Woodward proposed a classification of $$\mathrm{PU}(n)={\mathrm{U}(n)}/{Z(\mathrm{U}(n))}=\mathrm{SU}(n)/\mathbb{Z}_n$$ principle bundles over a 4-complex $$X$$ in terms of two characteristic classes $$q \in H^4(X,\mathbb{Z})$$ and $$t \in H^2(X,\mathbb{Z}_n)$$. These classes are related as $$\rho_{2n}q=(n+1)\mathfrak{P}(t)$$ for $$n$$ even (a similar expression holds for $$n$$ odd). Here $$\rho_{r}$$ is the $$\mod r$$-reduction of a integral class and $$\mathfrak{P}:H^2(X,\mathbb{Z}_{2s})\rightarrow H^2(X,\mathbb{Z}_{4s})$$ is the Pontraygin square. The class $$t$$ can be interpreted as the obstruction to define an $$\mathrm{SU}(n)$$ bundle and $$q$$ as an instanton/Chern number.

I have two questions:

1. For $$n=4$$, we have $$\mathrm{PSU}(4)=\mathrm{PSO}(6)$$. What are the conditions on $$t$$ and $$q$$ to be able to define an $$\mathrm{SO}(6)$$ bundle? If such a bundle can be defined, what are the relations between $$q$$, $$t$$ of the $$\mathrm{PSU}(n)$$ bundle and the characteristic classes of the $$\mathrm{SO}(6)$$ bundle (i.e., the Stiefel-Whitney classes $$w_{2,4}$$ and the Pontryagin class $$p_1$$). I believe there should be relation as $$2p_1=q$$.
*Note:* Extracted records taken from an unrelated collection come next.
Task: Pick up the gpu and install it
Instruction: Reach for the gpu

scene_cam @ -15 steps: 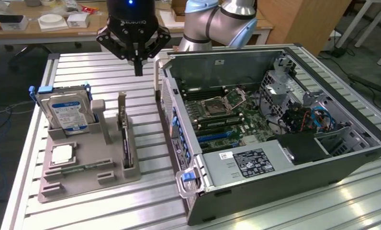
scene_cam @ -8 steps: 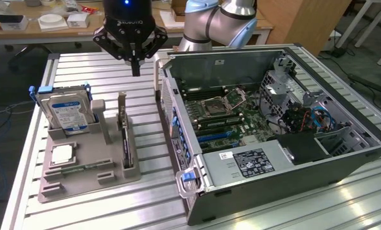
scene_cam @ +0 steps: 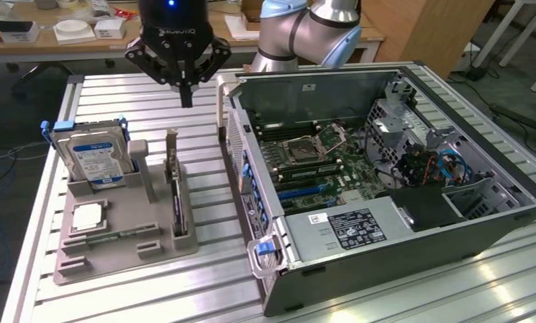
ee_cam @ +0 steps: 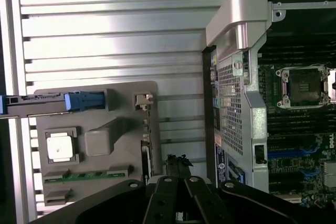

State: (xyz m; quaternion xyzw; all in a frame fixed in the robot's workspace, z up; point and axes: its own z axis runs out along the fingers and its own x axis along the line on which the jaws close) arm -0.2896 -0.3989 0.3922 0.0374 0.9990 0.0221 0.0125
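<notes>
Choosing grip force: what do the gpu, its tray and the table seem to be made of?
gpu: dark matte card, probably a plastic-faced circuit board; its pale end bracket looks like metal.
tray: flat grey, matte, moulded shapes, likely plastic.
table: silvery ribbed slats with bright glare, likely aluminium.

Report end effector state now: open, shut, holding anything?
End effector: shut, holding nothing; the gpu stands in the gray holder.
</notes>
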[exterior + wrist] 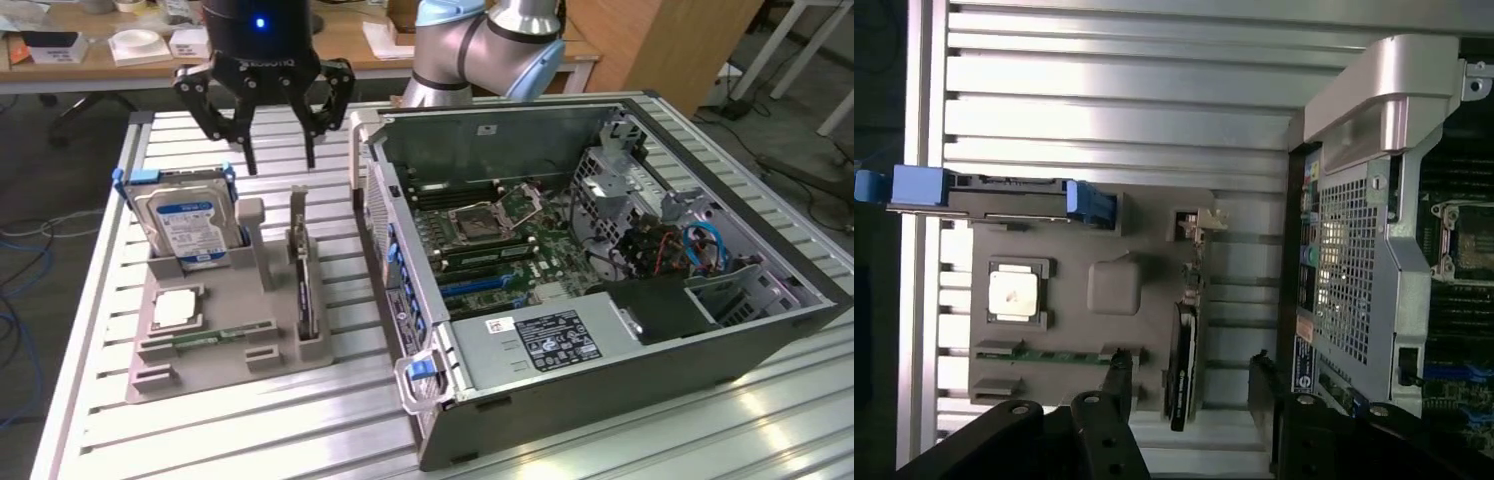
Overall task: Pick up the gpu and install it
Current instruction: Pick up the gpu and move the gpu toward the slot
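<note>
**Q:** While the arm hangs over the table, where's the gpu at?

**A:** It's standing on edge in its slot on the grey parts tray, between the hard drive and the open PC case. I'd guess that's so its top edge is easy to pinch. The jaws are spread wide with nothing in them, up above the tray, one finger lined up either side of the card.
</note>
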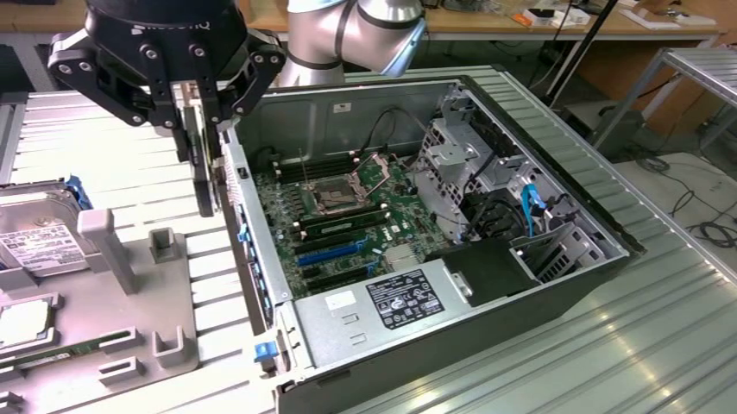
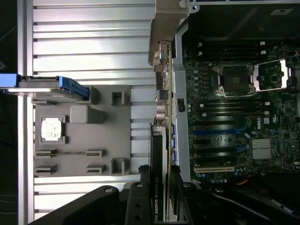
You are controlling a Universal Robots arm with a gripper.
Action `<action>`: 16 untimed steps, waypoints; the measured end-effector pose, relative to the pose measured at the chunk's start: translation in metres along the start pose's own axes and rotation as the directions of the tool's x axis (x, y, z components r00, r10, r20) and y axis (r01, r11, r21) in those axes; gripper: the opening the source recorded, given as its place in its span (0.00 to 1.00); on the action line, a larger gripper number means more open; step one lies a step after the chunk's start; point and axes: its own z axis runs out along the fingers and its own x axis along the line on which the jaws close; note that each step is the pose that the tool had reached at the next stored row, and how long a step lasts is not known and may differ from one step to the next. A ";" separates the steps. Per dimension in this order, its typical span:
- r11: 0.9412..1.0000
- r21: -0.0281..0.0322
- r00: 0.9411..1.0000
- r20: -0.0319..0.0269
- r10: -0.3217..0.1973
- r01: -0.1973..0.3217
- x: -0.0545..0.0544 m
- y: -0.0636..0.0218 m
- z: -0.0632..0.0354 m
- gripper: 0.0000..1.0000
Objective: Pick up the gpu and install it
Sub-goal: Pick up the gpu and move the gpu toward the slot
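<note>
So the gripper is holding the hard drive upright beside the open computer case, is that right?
Not quite: it is the gpu that the gripper holds upright beside the open computer case; the hard drive sits on the grey fixture. The exterior view shows this.

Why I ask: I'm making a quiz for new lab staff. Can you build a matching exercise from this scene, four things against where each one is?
Things:
1. gpu
2. hard drive
3. CPU socket
4. power supply

Places:
A. on the motherboard, between the memory slots
B. gripped on edge in the claw, just outside the computer case
C. in a corner of the case, bearing a label
D. on the grey fixture, at the exterior view's left

Pairs: 1-B, 2-D, 3-A, 4-C.
</note>
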 end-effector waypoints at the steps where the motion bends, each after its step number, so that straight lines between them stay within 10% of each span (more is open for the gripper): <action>1: 1.000 0.000 1.000 0.000 0.000 0.000 0.000 0.0000 0.0000 0.27; 16: 1.000 0.000 1.000 0.000 0.000 0.000 -0.012 0.0003 0.0003 0.27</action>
2. Let $$P(n,mn)=\mathrm{SU}(mn)/\mathbb{Z}_n$$, where $$\mathbb{Z}_n$$ is a normal subgroup of the center of $$\mathrm{SU}(mn)$$. Is there a similar result for $$P(n,mn)$$ bundles? (i.e., classification, relation between the characteristic classes, specially with the instanton number). My intuition tells me that there should still be classes $$\tilde{q}\in H^4(X,\mathbb{Z})$$ and $$\tilde{t}\in H^2(X,\mathbb{Z}_n)$$ together with some new classes in some $$H^4(X,\mathbb{Z}_{l})$$ because of the $$n=4$$, $$m=2$$ case $$\mathrm{SU}(4)/\mathbb{Z}_2=\mathrm{Spin}(6)/\mathbb{Z}_2=\mathrm{SO}(6)$$.
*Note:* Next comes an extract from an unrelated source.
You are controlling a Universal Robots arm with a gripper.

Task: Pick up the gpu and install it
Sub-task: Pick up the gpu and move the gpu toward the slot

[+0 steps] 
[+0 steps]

I know there is some work on the classifying space of $$\mathrm{P}(n,mn)$$ by Xing Gu, e.g. On Topological Brauer Classes over 8-Complexes with Periods Divisible by 4 (arXiv:1803.05100), and The Topological Period-Index Problem over 8-Complexes (arXiv:1709.00787), but I don't know how to proceed from there.
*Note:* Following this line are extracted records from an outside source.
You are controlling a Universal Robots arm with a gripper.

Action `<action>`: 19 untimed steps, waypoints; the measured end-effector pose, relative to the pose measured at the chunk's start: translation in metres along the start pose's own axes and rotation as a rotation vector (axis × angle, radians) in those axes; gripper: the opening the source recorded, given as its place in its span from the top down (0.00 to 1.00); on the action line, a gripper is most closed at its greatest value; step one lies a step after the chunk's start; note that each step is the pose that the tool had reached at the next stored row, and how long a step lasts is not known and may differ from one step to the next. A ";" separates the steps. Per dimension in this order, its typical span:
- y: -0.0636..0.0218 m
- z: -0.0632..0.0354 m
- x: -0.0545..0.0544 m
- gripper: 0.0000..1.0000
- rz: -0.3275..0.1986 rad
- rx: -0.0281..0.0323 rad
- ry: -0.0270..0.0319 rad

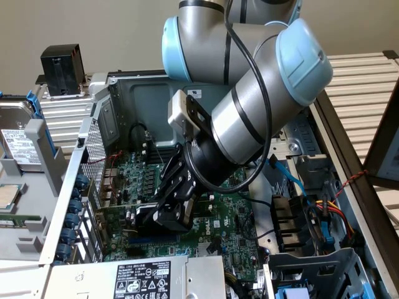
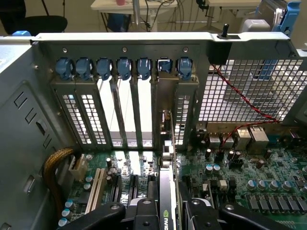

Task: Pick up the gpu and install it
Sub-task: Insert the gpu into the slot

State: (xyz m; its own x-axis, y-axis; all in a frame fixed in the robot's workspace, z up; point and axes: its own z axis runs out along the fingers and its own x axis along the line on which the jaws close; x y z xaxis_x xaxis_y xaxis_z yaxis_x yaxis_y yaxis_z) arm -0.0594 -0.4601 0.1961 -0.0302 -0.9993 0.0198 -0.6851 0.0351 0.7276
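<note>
The small black-shrouded gpu [image 1: 149, 219] on its thin green board sits low inside the open grey metal computer case [image 1: 143, 87], directly over the large green motherboard [image 1: 230, 212]. The robot's black gripper [image 1: 173, 208] is closed on it, the jaws narrowed against the two sides of the shroud.

In the wrist view the gpu [image 2: 165, 201] stands on edge between the gripper [image 2: 167, 216] links. Its long axis runs straight from the jaws to the case's rear slot wall [image 2: 129, 48], and its metal bracket end points at that wall. The bracket [image 2: 164, 110] stands upright against one slot opening. In the exterior view the long axis runs from the gripper toward the exterior view's left, where the slot wall stands. Whether the card's lower edge is fully down in its socket cannot be told.

A white and green emblem shows on the shroud edge; the letters beside it are cut off. A white sticker [image 1: 143, 280] crowded with certification marks lies on the grey power supply box, its print too small to read. Another white label sits on the silver hard drive [image 1: 19, 143] at the exterior view's left, also unreadable.

Seven blue plastic retention clips [image 2: 123, 68] line the top of the slot wall. One thin red wire [image 2: 240, 96] crosses the perforated panel, one gold braided cable [image 2: 55, 163] curls beside the motherboard [image 2: 249, 177], and one blue flat cable [image 1: 293, 180] runs past the arm. The case rests on a pale slatted table [image 1: 361, 81].
</note>
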 end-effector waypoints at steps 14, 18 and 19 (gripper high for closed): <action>-0.0004 0.0003 0.001 0.73 0.000 -0.0010 0.0000; -0.0004 0.0003 0.001 0.73 0.000 -0.0010 0.0001; -0.0004 0.0003 0.001 0.73 0.000 -0.0010 0.0001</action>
State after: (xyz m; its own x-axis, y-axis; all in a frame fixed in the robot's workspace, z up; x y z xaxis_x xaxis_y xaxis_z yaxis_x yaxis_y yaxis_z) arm -0.0594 -0.4610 0.1956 -0.0300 -0.9994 0.0198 -0.6844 0.0350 0.7283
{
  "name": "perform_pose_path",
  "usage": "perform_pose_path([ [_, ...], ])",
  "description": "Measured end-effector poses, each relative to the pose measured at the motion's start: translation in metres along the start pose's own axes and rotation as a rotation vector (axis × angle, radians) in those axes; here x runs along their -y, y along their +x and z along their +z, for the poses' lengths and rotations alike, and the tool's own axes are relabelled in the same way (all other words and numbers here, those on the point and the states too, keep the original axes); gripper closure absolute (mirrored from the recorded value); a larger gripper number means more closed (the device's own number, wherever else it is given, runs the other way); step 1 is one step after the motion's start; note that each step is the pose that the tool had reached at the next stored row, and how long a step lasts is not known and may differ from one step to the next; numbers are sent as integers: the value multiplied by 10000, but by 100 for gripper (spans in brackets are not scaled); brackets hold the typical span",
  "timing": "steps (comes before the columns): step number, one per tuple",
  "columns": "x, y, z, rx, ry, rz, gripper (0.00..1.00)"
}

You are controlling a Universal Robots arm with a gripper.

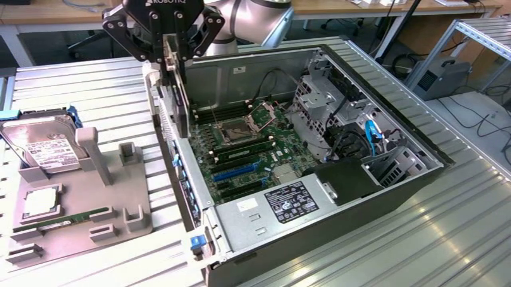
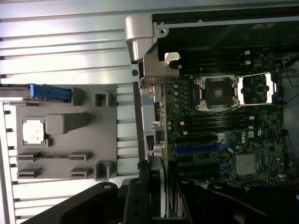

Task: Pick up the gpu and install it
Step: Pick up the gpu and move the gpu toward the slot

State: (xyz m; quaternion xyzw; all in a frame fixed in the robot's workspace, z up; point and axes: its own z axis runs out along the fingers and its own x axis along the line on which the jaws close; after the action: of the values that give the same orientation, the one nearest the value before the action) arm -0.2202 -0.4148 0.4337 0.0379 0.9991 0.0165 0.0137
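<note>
In the exterior view, the gripper hangs over the edge of an open computer case on the exterior view's left. It is clenched on the gpu, which hangs upright, thin edge down, just above the case rim and apart from the motherboard. The step in hand looks like lining the card up for seating. Done well, that likely means keeping the card vertical, its lower edge parallel with a blue slot, its bracket toward the case's rear wall, and pressing evenly. The case lies on its side and holds the motherboard, a metal drive cage and a labelled power supply. On the exterior view's left, a grey fixture tray holds a hard drive, a processor chip and a green memory stick. In the wrist view, the gripper clamps the gpu edge-on, the card running along the boundary between the motherboard and the table. The fixture tray lies beside the case with the processor chip in its pocket.
</note>
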Motion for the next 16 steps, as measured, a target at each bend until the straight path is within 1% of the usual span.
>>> perform_pose_path([
  [16, -12, -156, 6, 0, 3, 0, 73],
])
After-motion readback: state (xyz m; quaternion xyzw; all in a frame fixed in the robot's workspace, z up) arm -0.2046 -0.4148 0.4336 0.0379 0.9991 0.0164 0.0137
Fix a finite 4-dim CW complex $$X$$.
First we study the homotopy classes of maps from $$X$$ to $$K(\mathbb{Z}/n,2)$$, the $$3$$rd stage of the Postnikov tower of $$\mathbf{B}P(n,mn)$$, the classifying space of $$P(n,mn)$$, which involves the k-invariant $$\kappa_3$$. The class $$\tilde{t}$$ is to be chosen such that its composite with $$\kappa_3$$ vanishes.
Then there are (homotopy classes of) maps from X to $$\mathbf{B}P(n,mn)[5]$$ (the $$5$$th stage of the Postnikov tower) lifting $$\tilde{t}$$. Roughly speaking, to choose one of them amounts to a choice of $$\tilde{q}$$.